Tuesday, July 23, 2013

Musing about Ryan Braun

Yesterday, Major League Baseball handed down a 65 game suspension to Ryan Braun, effectively ending this year of Baseball for him, and for the Brewers and their fans.  I don't know Ryan Braun in any personal way.  I am a casual baseball fan, not an avid fanatic.  I watch Brewer's baseball 5-10 times a year, and it's been 2 years since I've gone to a game.  Part of the reason for not going to games is the cost, and part of it is that I'm not the kind of person who loves to be anywhere where there are 40,000 people.

That being said, my friends and family know that I am two things (among a few others):
1.  I am a Sports fan in general, with my great love cast to football.  But I love sports...basketball, hockey, soccer (sorry my English friends), and yes Baseball.  I pay attention to standings, watch for major stories... I watch Mike and Mike almost everyday for the latest news.  SO, put me down as a lover of all things sports.

2.  I am a Christian.  A follower of Jesus, and even though I am well aware that I "miss the mark" in so many ways; I take seriously the call to follow Him...and His ways.  Being moral, acting with Christ's character of honesty, love, truth, faith, hope, self-control, are all part of what it means to have Integrity...to be legitimate when it comes to sharing who Jesus is to others, and why I strive to be a disciple of his.

I love many other things besides sports, but this particular musing has to do with Sports and Ryan Braun's suspension.  I was not shocked by the suspension, it has long been coming, and anyone and everyone who follows sports in general knew he was going to be suspended.  The evidence was incontrovertible and he had been caught.  Yet, he is from My team...and that made it hurt a bit more.  I felt saddened, and angry.  Embarrassed and Disgusted.
I am saddened that he did not just confess to it when it first occurred.  I am angry that he didn't confess to it when it first occurred.  Now he joins a long list of former baseball players people genuinely question whether or not they have any legitimacy at all in what they have accomplished.  I left Baseball (emotionally - that is with any desire to follow it closely) after Mark McGuire and Sammy Sosa broke the home run record and it was discovered they were "juiced" with human growth hormones.  I don't have time for professional wrestling because its not a contest, but a show, and its rigged, and I hate being duped by anyone.  I was disgusted by Ryan's response to the suspension...no mention of the lies, the cover-up, the willingness to use someone else as a scapegoat to escape his own responsibilities.  Why cover it up.  As a Christian, we have this obligation - "Confess your sins...ask for forgiveness...seek to be reconciled..."
I am equally disgusted by the Brewer's response... "We're glad Ryan is taking this bold step."  What bold step?  They have a guy who brings people to the stadium and they want their cash cow back.
Speak the truth...someone please.

Is it the money?  Sure it is!
That leads me to another question:  Do you throw away your values, honesty, integrity because of the dollars?

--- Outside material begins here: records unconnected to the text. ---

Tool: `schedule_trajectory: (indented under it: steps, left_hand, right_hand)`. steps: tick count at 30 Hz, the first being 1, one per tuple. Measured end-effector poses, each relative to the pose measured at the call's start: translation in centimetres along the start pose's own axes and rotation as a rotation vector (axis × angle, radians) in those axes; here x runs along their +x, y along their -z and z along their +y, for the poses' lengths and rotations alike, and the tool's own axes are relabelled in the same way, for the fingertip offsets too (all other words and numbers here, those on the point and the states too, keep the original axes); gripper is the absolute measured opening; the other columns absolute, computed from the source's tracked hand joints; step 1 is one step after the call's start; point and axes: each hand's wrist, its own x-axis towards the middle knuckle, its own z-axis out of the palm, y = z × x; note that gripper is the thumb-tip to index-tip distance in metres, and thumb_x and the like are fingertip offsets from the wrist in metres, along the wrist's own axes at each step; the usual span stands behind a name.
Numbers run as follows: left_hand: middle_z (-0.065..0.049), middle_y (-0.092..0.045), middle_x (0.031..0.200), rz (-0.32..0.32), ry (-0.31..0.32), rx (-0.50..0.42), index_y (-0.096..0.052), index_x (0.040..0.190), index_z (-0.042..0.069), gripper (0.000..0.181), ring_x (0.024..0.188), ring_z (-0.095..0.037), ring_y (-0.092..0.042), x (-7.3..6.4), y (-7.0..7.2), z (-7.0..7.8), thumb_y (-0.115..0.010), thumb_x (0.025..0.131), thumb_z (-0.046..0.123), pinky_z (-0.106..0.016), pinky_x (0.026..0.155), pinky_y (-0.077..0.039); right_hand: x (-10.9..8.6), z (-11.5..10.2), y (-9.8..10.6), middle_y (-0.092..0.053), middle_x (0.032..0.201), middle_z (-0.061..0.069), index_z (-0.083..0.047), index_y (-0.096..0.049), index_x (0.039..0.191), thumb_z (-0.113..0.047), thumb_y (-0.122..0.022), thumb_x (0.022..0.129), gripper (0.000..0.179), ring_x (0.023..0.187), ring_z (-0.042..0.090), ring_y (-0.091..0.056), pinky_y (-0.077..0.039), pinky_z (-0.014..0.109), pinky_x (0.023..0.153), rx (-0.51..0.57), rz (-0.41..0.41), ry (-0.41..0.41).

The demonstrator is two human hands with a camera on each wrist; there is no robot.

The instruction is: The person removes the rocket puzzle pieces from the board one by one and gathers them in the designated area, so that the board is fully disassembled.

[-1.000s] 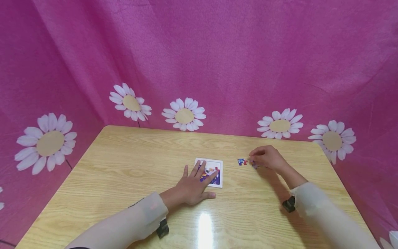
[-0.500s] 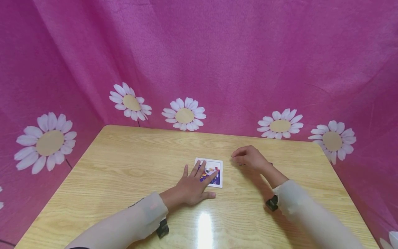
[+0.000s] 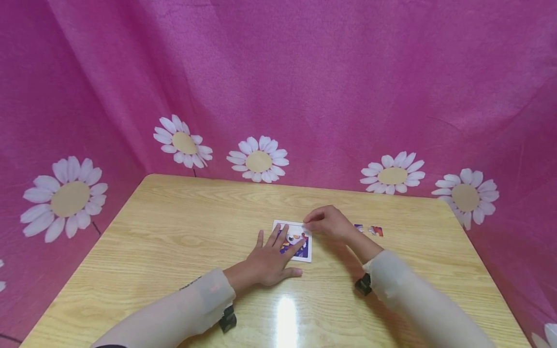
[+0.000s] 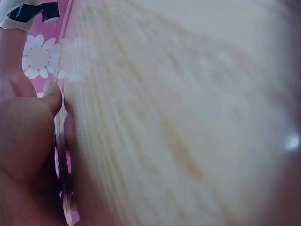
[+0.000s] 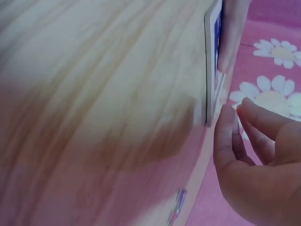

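Note:
A small white-framed jigsaw puzzle (image 3: 306,257) with a purple and white picture lies mid-table, its upper part pale. Spread flat, my left hand (image 3: 271,261) rests across its left side and covers part of the picture. Over the frame's top right corner, my right hand (image 3: 332,224) pinches thumb and index finger together on a puzzle piece, almost wholly hidden by the fingertips. The right wrist view shows this pinch (image 5: 256,146) beside the edge of the puzzle frame (image 5: 209,70). Loose puzzle pieces (image 3: 375,231) lie on the table behind the right wrist.
The wood-grain table (image 3: 196,212) has a bright light reflection near its front. A pink cloth (image 3: 304,87) with white daisies hangs along the back and sides. Both forearms wear pale sleeves, with black wrist devices (image 3: 227,319) at the cuffs.
My right hand has moved left from the loose pieces to the puzzle frame's top right corner, uncovering pieces on the right. My left hand has stayed in place.

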Motion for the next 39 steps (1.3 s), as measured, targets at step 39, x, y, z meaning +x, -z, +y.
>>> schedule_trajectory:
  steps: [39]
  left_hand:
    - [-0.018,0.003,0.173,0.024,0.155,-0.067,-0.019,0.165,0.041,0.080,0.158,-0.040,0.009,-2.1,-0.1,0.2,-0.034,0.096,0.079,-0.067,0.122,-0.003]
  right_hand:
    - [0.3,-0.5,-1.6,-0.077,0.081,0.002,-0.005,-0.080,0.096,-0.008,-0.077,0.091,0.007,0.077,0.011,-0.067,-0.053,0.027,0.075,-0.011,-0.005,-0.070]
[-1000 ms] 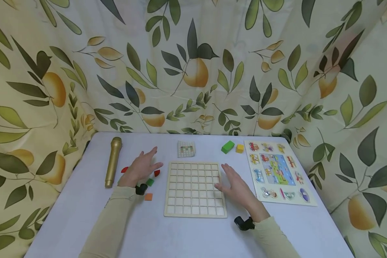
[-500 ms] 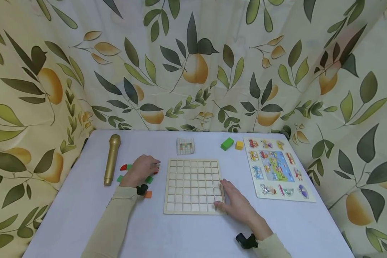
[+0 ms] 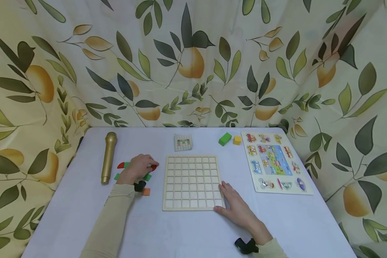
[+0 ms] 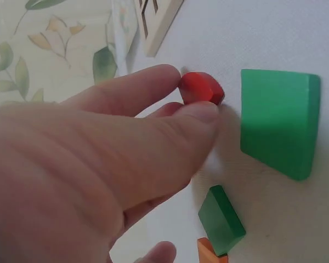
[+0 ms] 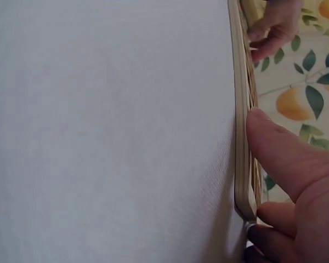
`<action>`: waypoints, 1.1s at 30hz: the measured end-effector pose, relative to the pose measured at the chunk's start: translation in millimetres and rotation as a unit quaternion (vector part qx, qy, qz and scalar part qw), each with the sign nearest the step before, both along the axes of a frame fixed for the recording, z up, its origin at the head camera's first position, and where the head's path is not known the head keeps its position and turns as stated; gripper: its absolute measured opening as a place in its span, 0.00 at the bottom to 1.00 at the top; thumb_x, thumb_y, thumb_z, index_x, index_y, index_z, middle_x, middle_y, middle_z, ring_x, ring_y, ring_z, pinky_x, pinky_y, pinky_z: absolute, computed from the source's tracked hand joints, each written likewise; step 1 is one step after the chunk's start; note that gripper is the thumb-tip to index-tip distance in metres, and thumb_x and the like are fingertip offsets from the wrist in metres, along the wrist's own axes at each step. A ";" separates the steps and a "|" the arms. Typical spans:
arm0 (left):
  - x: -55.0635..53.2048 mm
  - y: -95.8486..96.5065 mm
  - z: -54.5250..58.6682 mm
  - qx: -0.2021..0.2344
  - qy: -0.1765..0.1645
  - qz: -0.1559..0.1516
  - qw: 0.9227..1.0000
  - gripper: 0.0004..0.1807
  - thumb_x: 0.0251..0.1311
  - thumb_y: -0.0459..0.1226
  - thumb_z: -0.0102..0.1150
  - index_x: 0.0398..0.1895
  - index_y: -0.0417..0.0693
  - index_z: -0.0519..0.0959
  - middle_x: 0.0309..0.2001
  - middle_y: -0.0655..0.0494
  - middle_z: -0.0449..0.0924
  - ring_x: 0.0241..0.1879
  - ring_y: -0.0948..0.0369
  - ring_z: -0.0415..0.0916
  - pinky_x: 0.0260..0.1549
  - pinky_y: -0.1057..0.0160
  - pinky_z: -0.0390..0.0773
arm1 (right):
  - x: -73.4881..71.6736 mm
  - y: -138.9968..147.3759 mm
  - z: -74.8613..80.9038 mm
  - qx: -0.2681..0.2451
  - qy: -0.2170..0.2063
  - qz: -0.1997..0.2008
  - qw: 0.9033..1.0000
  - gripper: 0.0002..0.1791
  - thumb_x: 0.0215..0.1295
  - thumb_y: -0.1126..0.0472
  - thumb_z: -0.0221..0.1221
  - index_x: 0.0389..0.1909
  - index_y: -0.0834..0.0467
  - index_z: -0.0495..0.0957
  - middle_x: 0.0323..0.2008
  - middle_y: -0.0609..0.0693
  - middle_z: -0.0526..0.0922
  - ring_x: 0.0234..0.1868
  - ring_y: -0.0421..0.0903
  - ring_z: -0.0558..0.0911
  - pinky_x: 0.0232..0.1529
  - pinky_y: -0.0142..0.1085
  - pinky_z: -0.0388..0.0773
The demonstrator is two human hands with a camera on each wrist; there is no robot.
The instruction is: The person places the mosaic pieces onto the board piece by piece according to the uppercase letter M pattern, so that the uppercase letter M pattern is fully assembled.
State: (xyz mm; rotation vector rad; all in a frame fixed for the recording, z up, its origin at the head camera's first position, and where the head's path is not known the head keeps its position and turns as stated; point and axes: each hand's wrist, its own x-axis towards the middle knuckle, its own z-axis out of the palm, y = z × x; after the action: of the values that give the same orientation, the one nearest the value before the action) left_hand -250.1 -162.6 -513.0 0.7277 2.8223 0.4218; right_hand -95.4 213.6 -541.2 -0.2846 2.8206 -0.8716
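In the left wrist view, my left hand pinches a small red block with a curved side between thumb and fingers, just above the cloth. A larger green block with a slanted edge lies beside it. A second green block sits close to an orange block. In the head view, the square wooden grid board lies to the right of that hand. My right hand rests at its lower right corner, fingers along the right side and thumb on the front edge.
Left of the blocks lies a gold microphone. A small patterned card lies behind the board. Farther right are a green block, a yellow block and a picture puzzle board. Patterned curtains enclose the table.
My left hand has come down from an open spread over the blocks and now pinches the red one. My right hand has moved down to the board's corner.
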 end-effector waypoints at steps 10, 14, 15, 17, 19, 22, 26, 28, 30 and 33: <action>-2.5 1.3 2.0 0.023 -0.035 0.045 0.998 0.17 0.55 0.31 0.70 0.50 0.49 0.85 0.48 0.56 0.81 0.50 0.52 0.71 0.48 0.53 0.74 | -0.7 1.7 -6.2 -0.002 -0.003 0.000 1.000 0.50 0.59 0.42 0.66 0.74 0.62 0.56 0.75 0.56 0.51 0.75 0.55 0.47 0.69 0.55 0.50; -3.6 3.0 0.5 0.055 -0.040 0.062 0.996 0.14 0.54 0.32 0.71 0.45 0.48 0.86 0.44 0.57 0.82 0.48 0.54 0.72 0.48 0.55 0.74 | -0.2 2.3 -7.9 -0.004 -0.001 -0.002 1.000 0.50 0.59 0.42 0.66 0.74 0.62 0.56 0.75 0.56 0.50 0.75 0.55 0.47 0.69 0.55 0.50; -3.8 2.9 -0.1 0.062 -0.036 0.060 0.996 0.13 0.54 0.32 0.72 0.44 0.47 0.86 0.43 0.56 0.82 0.47 0.54 0.72 0.48 0.55 0.74 | 0.0 2.4 -8.1 -0.005 -0.001 -0.003 1.000 0.50 0.59 0.42 0.66 0.74 0.62 0.56 0.75 0.55 0.50 0.75 0.55 0.47 0.69 0.55 0.50; -4.3 3.0 -1.4 0.074 -0.029 0.054 0.995 0.11 0.53 0.32 0.72 0.41 0.47 0.86 0.41 0.56 0.81 0.45 0.55 0.72 0.47 0.55 0.74 | 0.5 2.5 -8.4 -0.005 -0.001 -0.003 1.000 0.50 0.58 0.41 0.66 0.74 0.62 0.56 0.75 0.55 0.50 0.75 0.55 0.47 0.69 0.55 0.50; -4.5 3.1 -2.8 0.081 -0.021 0.051 0.995 0.10 0.54 0.33 0.72 0.40 0.47 0.85 0.40 0.56 0.81 0.43 0.55 0.72 0.46 0.55 0.74 | 0.8 2.3 -8.3 -0.007 0.000 -0.004 1.000 0.50 0.58 0.42 0.66 0.74 0.62 0.57 0.75 0.55 0.51 0.75 0.55 0.47 0.69 0.55 0.50; -4.7 4.6 -3.7 0.080 -0.006 0.043 0.996 0.09 0.55 0.34 0.71 0.40 0.45 0.84 0.40 0.54 0.81 0.42 0.54 0.73 0.47 0.54 0.74 | 1.3 1.9 -8.2 -0.009 0.001 -0.002 1.000 0.50 0.58 0.42 0.66 0.74 0.62 0.57 0.75 0.55 0.51 0.75 0.55 0.47 0.69 0.55 0.49; -5.4 14.3 0.7 0.081 -0.014 0.054 0.995 0.11 0.58 0.35 0.69 0.43 0.43 0.83 0.40 0.53 0.82 0.41 0.53 0.74 0.46 0.53 0.75 | 1.4 1.6 -8.3 -0.007 0.000 -0.001 1.000 0.50 0.59 0.41 0.66 0.74 0.62 0.57 0.75 0.55 0.50 0.75 0.55 0.46 0.69 0.55 0.49; -6.7 23.1 4.8 0.081 -0.020 0.053 0.995 0.11 0.59 0.36 0.68 0.44 0.43 0.83 0.40 0.53 0.81 0.41 0.53 0.74 0.45 0.53 0.75 | 1.3 1.7 -8.2 -0.005 0.000 -0.001 1.000 0.50 0.59 0.41 0.66 0.74 0.62 0.57 0.75 0.55 0.51 0.75 0.55 0.46 0.69 0.55 0.49; -7.8 34.1 9.2 0.078 -0.018 0.043 0.996 0.12 0.60 0.37 0.67 0.46 0.44 0.83 0.41 0.53 0.81 0.41 0.54 0.74 0.46 0.54 0.74 | 1.1 1.8 -8.0 -0.006 -0.001 -0.002 1.000 0.50 0.59 0.41 0.66 0.74 0.63 0.56 0.75 0.55 0.51 0.75 0.55 0.46 0.69 0.55 0.49; -7.9 54.3 15.5 0.084 -0.009 0.014 0.996 0.13 0.60 0.38 0.67 0.47 0.44 0.83 0.41 0.54 0.82 0.42 0.54 0.75 0.46 0.54 0.74 | 0.7 2.1 -7.4 -0.009 -0.001 -0.001 1.000 0.50 0.59 0.42 0.66 0.74 0.63 0.56 0.75 0.55 0.50 0.75 0.55 0.46 0.69 0.54 0.48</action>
State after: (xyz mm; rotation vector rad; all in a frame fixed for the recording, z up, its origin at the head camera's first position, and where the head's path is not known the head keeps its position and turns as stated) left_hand -258.0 -108.3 -497.5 0.7111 2.8088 0.6734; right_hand -94.7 215.7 -548.6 -0.2822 2.8128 -0.8981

I remember the story of a man who asked a preacher if he would sleep with a woman for $1000.  He said in a rather righteous way - "Absolutely not".  The man then told him he was a billionaire and he would give him $1 Million dollars if he would sleep with his wife (he wanted an excuse for divorce).  The preacher didn't respond...he didn't say "No", he didn't say anything... he was thinking.  And so the man looked at him and said, "So it's not about the values, it's negotiating the price!"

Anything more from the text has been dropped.